Retailers note a surge in sales of induction stoves, with some saying they are facing stockouts.

Government Stance

Yet, the government maintains there is no shortage.

India has more than 300 million domestic LPG users and spokespersons say cylinders are being prioritized to households as tensions from the Middle East conflict ripple through energy markets.

About a majority of India's LPG is brought in from overseas, and about the vast majority of those consignments pass through the critical waterway, the vital passage now effectively closed by the war.

The relevant department says that it directed refineries to boost LPG output for domestic use, enhancing domestic production by about a significant margin. Commercial stock is being reserved for vital industries such as hospitals and educational institutions, while distribution will be "just and open".

"A degree of anxious stocking and hoarding has been sparked by misinformation. The normal delivery cycle for household cylinders remains about 60 hours," says a government spokesperson.

Widening Concern

Now the concern is extending beyond kitchens. On digital platforms, a widely shared video from Chennai shows a long, snaking queue of two-wheelers outside a fuel station. "The panic is real," the caption reads.

An oil tanker at sea representing imports
India imports up to a vast majority of the crude it requires, leaving it significantly susceptible to interruptions in global supplies.

According to reports from energy specialists, concerns about India's broader fuel supplies may be exaggerated.

India imports the overwhelming majority of its oil. Around 50% of its petroleum shipments - about millions of barrels a day - travel through the strait, largely from Gulf countries.

Even if petroleum transit through the Strait of Hormuz are blocked, the gap could be partly compensated for by higher imports of competitively priced oil from Russia, according to a sector expert.

Based on shipping data and industry information, increased Russian crude imports could reach around a significant volume of barrels a day, lessening India's effective shortfall from exposure to the Strait of Hormuz to about 1.6 million barrels a day.

"A large quantity of Russian oil barrels are currently in transit at sea in the Indian Ocean and, with only two major Asian economies as major buyers, those barrels remain a viable alternative," an analyst noted.

Cooking Gas: The Critical Weakness

The key weakness is cooking gas, commentators observe.

India consumes roughly one million barrels a day, but produces only less than half domestically, importing the rest - 80–90% through the chokepoint.

Refineries can tweak operations to squeeze out a bit more LPG, but even a moderate increase would only lift domestic supply to about under half of demand, leaving the country heavily reliant on imports.

In short: "Crude supply risk can be partially mitigated through varied suppliers.
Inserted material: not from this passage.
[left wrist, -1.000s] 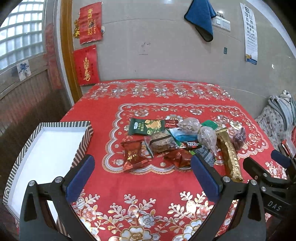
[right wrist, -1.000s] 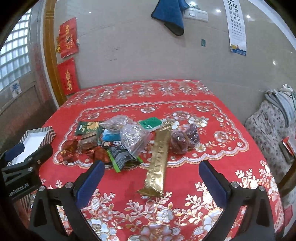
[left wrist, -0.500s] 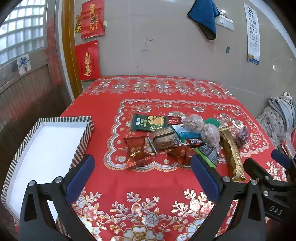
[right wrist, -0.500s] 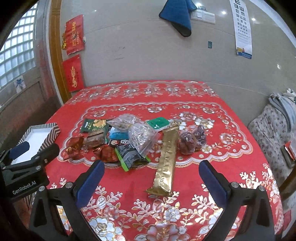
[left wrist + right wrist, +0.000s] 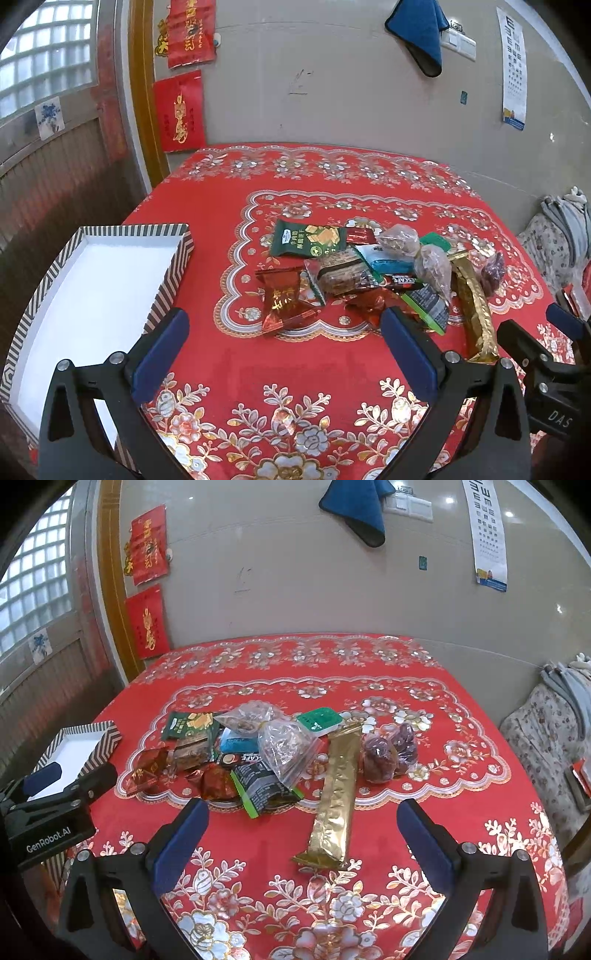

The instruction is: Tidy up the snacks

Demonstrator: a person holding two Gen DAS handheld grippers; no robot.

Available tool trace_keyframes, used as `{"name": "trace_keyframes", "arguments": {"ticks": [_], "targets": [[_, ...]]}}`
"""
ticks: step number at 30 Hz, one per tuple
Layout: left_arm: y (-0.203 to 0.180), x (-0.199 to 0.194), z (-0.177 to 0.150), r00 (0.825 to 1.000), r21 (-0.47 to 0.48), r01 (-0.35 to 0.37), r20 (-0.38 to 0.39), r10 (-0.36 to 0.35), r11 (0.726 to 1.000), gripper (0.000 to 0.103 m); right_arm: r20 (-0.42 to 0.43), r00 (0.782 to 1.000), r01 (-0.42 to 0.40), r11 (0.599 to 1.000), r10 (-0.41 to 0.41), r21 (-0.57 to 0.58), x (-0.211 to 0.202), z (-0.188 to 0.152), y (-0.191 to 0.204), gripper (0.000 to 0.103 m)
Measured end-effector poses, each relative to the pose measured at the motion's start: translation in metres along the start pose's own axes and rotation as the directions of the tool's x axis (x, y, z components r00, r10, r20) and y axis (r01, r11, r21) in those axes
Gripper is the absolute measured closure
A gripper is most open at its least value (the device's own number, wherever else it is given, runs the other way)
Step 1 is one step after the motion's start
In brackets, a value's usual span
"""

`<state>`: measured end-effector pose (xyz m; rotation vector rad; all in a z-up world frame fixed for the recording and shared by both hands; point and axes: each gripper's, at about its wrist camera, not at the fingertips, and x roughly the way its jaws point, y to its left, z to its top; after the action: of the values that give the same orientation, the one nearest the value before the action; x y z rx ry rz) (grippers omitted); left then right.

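A heap of snacks lies mid-table on the red flowered cloth: a green packet (image 5: 308,242), a red candy wrapper (image 5: 282,299), a brown wrapped cake (image 5: 341,271), clear bags of nuts (image 5: 286,749), a long gold packet (image 5: 338,794) and dark red wrapped fruits (image 5: 388,753). An empty white box with striped walls (image 5: 173,266) sits at the table's left edge. My left gripper (image 5: 284,350) hovers open short of the red candy wrapper. My right gripper (image 5: 303,834) hangs open above the gold packet's near end. Neither holds anything.
The table's far edge meets a grey wall (image 5: 332,602) with red hangings (image 5: 179,110) and a blue cloth (image 5: 354,506). A pile of fabric (image 5: 554,716) lies on the right past the table. Bare cloth (image 5: 295,893) shows near the front.
Both grippers have drawn slightly back and risen, so the snack heap sits a little farther off in each view. Both stay open; no snack has moved.
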<state>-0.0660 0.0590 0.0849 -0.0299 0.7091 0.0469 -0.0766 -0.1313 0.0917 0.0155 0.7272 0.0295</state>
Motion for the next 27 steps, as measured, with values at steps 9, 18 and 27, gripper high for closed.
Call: {"name": "trace_keyframes", "arguments": {"ticks": [9, 18, 27], "targets": [[0.003, 0.002, 0.0, 1.0, -0.004, 0.003, -0.004, -0.003, 1.0, 0.0, -0.006, 1.0, -0.006, 1.0, 0.006, -0.002, 0.002, 0.0, 0.002, 0.001], [0.004, 0.005, -0.002, 1.0, -0.006, 0.002, -0.006, -0.002, 1.0, 0.0, -0.014, 1.0, -0.013, 1.0, 0.013, -0.007, 0.005, -0.002, 0.004, 0.001], [0.008, 0.011, -0.004, 1.0, -0.013, 0.0, -0.025, 0.0, 1.0, 0.0, -0.031, 0.999, -0.022, 1.0, 0.022, -0.005, 0.012, -0.003, 0.005, 0.001]]}}
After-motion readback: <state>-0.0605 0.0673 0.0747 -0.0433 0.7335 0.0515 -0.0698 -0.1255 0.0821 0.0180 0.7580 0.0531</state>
Processed petroleum stocks remains relatively comfortable. Cooking gas supply is the key factor to watch in the coming weeks."
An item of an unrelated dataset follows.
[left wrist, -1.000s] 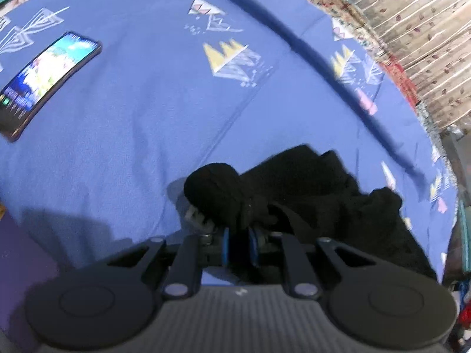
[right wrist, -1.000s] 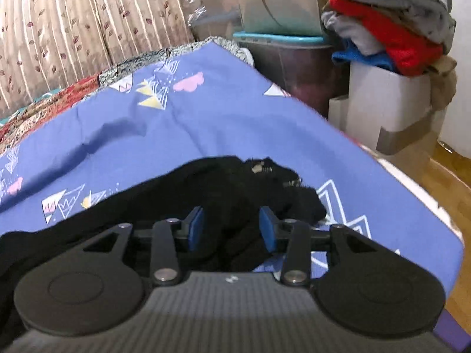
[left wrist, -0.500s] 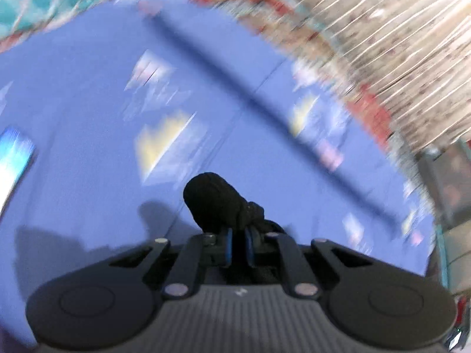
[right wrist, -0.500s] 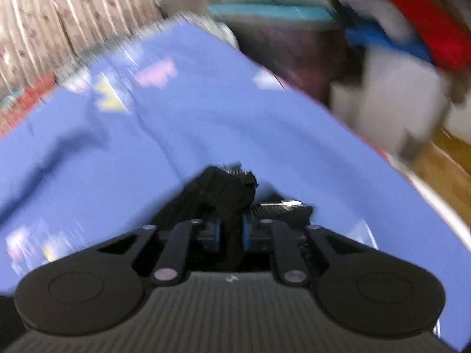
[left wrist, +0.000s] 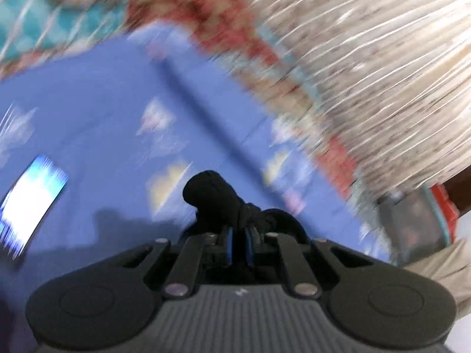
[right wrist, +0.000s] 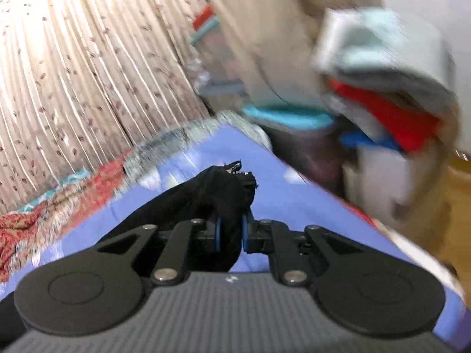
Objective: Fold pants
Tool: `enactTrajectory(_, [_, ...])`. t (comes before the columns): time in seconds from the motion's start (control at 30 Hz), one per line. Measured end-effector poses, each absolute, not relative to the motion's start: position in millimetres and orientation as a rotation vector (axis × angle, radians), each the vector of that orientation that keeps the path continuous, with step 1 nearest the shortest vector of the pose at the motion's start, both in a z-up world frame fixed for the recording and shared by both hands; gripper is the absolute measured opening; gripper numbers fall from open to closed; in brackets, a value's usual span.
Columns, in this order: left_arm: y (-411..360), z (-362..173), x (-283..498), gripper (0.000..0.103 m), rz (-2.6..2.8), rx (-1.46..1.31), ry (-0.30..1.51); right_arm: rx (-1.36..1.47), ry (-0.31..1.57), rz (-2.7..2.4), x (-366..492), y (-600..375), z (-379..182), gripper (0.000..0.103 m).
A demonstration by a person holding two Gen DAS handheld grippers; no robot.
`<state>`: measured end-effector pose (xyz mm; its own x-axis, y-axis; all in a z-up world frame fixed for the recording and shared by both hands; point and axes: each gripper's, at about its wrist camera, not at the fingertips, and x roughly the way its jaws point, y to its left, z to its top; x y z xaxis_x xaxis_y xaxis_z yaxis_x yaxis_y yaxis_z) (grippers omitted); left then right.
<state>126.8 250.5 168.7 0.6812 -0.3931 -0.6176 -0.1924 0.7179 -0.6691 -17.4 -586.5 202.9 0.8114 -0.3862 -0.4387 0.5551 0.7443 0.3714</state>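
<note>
The black pants (left wrist: 216, 197) bunch up in front of my left gripper (left wrist: 239, 245), which is shut on a fold of the cloth above the blue patterned bedsheet (left wrist: 97, 111). In the right wrist view my right gripper (right wrist: 230, 234) is shut on another part of the black pants (right wrist: 217, 189); a zipper edge pokes up at the top of that bunch. The cloth trails down and left from the right gripper. Both views are blurred by motion.
A lit phone (left wrist: 29, 203) lies on the sheet at the left. A pleated curtain (right wrist: 82, 67) hangs behind the bed. Beyond the bed's right edge stand a teal-lidded bin (right wrist: 288, 117) and a box stacked with folded clothes (right wrist: 391, 94).
The right gripper closed on the pants. Both grippers have risen with the cloth, so the views now tilt up toward the curtain and the pile on the sheet has dropped out of sight.
</note>
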Motion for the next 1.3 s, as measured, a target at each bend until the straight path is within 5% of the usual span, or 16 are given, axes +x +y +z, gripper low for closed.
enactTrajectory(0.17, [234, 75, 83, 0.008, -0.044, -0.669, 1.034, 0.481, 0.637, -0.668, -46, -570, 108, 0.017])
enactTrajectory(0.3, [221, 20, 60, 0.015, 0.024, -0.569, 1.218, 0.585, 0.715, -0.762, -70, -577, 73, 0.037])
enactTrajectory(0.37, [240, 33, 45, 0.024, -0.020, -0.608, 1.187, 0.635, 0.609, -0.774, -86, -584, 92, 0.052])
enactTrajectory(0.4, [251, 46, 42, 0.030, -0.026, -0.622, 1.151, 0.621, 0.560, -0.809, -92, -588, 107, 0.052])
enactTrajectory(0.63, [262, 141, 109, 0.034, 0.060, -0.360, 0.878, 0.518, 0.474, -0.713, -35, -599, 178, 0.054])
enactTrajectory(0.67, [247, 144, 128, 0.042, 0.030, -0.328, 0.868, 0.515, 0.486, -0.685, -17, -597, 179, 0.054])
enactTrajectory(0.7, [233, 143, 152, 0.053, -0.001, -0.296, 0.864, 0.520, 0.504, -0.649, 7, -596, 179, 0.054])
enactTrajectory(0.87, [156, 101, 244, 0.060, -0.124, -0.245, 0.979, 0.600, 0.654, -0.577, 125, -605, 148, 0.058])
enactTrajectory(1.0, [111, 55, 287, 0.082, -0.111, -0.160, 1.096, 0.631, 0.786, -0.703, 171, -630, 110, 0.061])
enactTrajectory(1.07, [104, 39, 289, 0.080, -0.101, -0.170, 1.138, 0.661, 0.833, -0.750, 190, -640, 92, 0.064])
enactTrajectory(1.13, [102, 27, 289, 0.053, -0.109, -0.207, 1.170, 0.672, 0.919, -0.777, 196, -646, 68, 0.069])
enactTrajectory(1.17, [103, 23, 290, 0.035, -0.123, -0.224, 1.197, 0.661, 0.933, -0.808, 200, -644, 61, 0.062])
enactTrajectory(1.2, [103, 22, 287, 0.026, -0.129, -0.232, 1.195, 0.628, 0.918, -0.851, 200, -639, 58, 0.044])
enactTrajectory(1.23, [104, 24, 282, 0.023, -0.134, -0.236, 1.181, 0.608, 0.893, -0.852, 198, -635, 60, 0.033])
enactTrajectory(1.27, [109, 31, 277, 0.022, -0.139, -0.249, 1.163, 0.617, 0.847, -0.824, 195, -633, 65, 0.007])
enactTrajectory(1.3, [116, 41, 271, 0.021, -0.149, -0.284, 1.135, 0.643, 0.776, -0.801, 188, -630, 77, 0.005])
What may be intensifying the concern on the ground is not just tight supply but uneven distribution - and the common threat of stockpiling.

An industry representative alleges price gouging.

"Suppliers are exploiting the situation - selling fuel on the black market and selling them at a high cost. In one small town, I heard of cylinders being stockpiled and sold at a premium."

For now, India's energy imports may be buffered by global trade flows. But in kitchens across the country, the more pressing concern is simple: how to get the next refill.

Patricia Carter DDS
Patricia Carter DDS

Elara is a certified financial planner with over a decade of experience in wealth management and personal finance coaching.